Work request: Reproduce the listing word for word. Skip any image.

Information shown:
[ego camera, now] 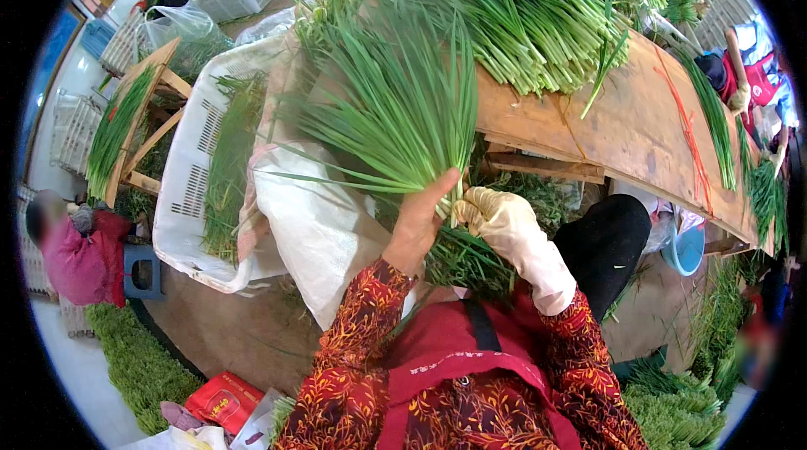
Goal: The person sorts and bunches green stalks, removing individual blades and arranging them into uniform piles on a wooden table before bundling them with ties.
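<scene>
A fanned bunch of garlic chives (403, 128) is held in front of me, its green leaves spreading up and away. My bare left hand (421, 213) grips it around the pale stems, thumb across the front. On my right hand (504, 220) is a cream glove; its curled fingers close on the stem ends just below. Part of the leaves at the left is blurred. Loose green trimmings (470, 261) lie beneath both hands, over my lap. A large pile of chives (542, 27) rests on the wooden table (555, 115) beyond, cut ends towards me.
To the left stands a white plastic crate (183, 223) holding grass-like trimmings, with a white woven sack (315, 197) draped beside it. Red ties (684, 115) lie on the table's right side. A blue basin (684, 251) sits below. Other people are seated or working at both sides.
</scene>
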Action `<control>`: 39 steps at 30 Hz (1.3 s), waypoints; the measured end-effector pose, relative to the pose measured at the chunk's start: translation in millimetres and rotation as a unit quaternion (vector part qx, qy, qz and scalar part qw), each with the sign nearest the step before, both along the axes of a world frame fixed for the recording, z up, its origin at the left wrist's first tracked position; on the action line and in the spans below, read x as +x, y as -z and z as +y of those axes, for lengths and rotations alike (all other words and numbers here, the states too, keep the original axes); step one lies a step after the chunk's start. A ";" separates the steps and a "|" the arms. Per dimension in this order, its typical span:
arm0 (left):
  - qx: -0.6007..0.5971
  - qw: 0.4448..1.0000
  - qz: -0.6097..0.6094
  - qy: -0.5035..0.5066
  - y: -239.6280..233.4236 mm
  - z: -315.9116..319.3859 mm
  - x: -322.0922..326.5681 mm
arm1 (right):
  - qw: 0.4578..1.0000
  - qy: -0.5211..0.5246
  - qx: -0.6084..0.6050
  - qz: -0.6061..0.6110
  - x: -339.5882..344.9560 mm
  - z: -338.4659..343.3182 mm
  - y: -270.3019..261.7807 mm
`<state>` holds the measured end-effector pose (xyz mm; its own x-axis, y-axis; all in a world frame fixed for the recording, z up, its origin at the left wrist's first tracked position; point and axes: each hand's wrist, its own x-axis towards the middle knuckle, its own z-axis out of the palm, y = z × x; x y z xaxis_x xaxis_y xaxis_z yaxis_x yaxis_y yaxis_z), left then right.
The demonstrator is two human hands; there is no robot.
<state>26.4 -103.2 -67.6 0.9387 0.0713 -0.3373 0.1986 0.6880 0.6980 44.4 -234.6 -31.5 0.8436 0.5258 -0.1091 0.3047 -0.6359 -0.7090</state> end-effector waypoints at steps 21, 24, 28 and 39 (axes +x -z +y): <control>0.024 0.999 0.014 -0.042 3.8 -13.6 -12.7 | 0.876 0.184 0.377 0.239 26.7 12.3 7.7; 0.031 0.999 0.013 -0.035 0.6 -14.2 -13.6 | 0.887 0.190 0.363 0.214 24.7 9.1 6.4; 0.024 0.999 0.009 -0.042 4.5 -14.9 -11.8 | 0.859 0.177 0.432 0.213 19.6 -1.0 5.0; -0.067 0.995 -0.060 -0.053 -21.4 7.7 -16.7 | 0.957 0.026 -0.002 0.290 -21.6 -64.3 33.3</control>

Task solution:
[ego camera, now] 
Goal: The person sorts and bunches green stalks, removing individual blades and arranging them into uniform piles on a wooden table before bundling them with ties.
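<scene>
A fanned bunch of garlic chives (403, 128) is held in front of me, its green leaves spreading up and away. My bare left hand (421, 213) grips it around the pale stems, thumb across the front. On my right hand (504, 220) is a cream glove; its curled fingers close on the stem ends just below. Part of the leaves at the left is blurred. Loose green trimmings (470, 261) lie beneath both hands, over my lap. A large pile of chives (542, 27) rests on the wooden table (555, 115) beyond, cut ends towards me.
To the left stands a white plastic crate (183, 223) holding grass-like trimmings, with a white woven sack (315, 197) draped beside it. Red ties (684, 115) lie on the table's right side. A blue basin (684, 251) sits below. Other people are seated or working at both sides.
</scene>
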Action `<control>`: 39 steps at 30 Hz (1.3 s), waypoints; the measured end-effector pose, relative to the pose measured at the chunk's start: translation in millimetres and rotation as a unit quaternion (vector part qx, qy, qz and scalar part qw), each with the sign nearest the step before, both along the axes of a world frame fixed for the recording, z up, its origin at the left wrist's first tracked position; on the action line and in the spans below, read x as +x, y as -z and z as +y of those axes, for lengths and rotations alike (all other words and numbers here, the states too, keep the original axes); step one lies a step after the chunk's start. A ";" separates the steps and a "|" the arms. Per dimension in this order, its typical span:
arm0 (left):
  - qx: -0.6007..0.5971
  - qw: 0.4448..1.0000
  - qz: -0.6097..0.6094
  - qy: -0.5035..0.5066
  - y: -239.6280..233.4236 mm
  - z: -315.9116..319.3859 mm
  - x: -322.0922..326.5681 mm
arm1 (right):
  - qw: 0.4578..1.0000
  - qy: -0.5211..0.5246
  - qx: -0.6084..0.6050
  - qz: -0.6061..0.6110
  - x: -339.5882..344.9560 mm
  - z: -338.4659..343.3182 mm
  - y: -270.3019..261.7807 mm
`<state>` holds the measured end-effector pose (xyz mm; its own x-axis, y-axis; all in a world frame fixed for the recording, z up, its origin at the left wrist's first tracked position; point and axes: each hand's wrist, its own x-axis towards the middle knuckle, its own z-axis out of the palm, y = z × x; x y z xaxis_x xaxis_y xaxis_z yaxis_x yaxis_y yaxis_z), left then right.
The demonstrator is two human hands; there is no robot.
<state>26.4 -103.2 -67.6 0.9387 0.0713 -0.3373 0.1986 0.6880 0.6980 44.4 -234.6 -31.5 0.8436 0.5258 -0.1091 0.3047 -0.6359 -0.7090</state> end-effector waypoints at steps 21, 24, 28 and 39 (axes +x -z +y): <control>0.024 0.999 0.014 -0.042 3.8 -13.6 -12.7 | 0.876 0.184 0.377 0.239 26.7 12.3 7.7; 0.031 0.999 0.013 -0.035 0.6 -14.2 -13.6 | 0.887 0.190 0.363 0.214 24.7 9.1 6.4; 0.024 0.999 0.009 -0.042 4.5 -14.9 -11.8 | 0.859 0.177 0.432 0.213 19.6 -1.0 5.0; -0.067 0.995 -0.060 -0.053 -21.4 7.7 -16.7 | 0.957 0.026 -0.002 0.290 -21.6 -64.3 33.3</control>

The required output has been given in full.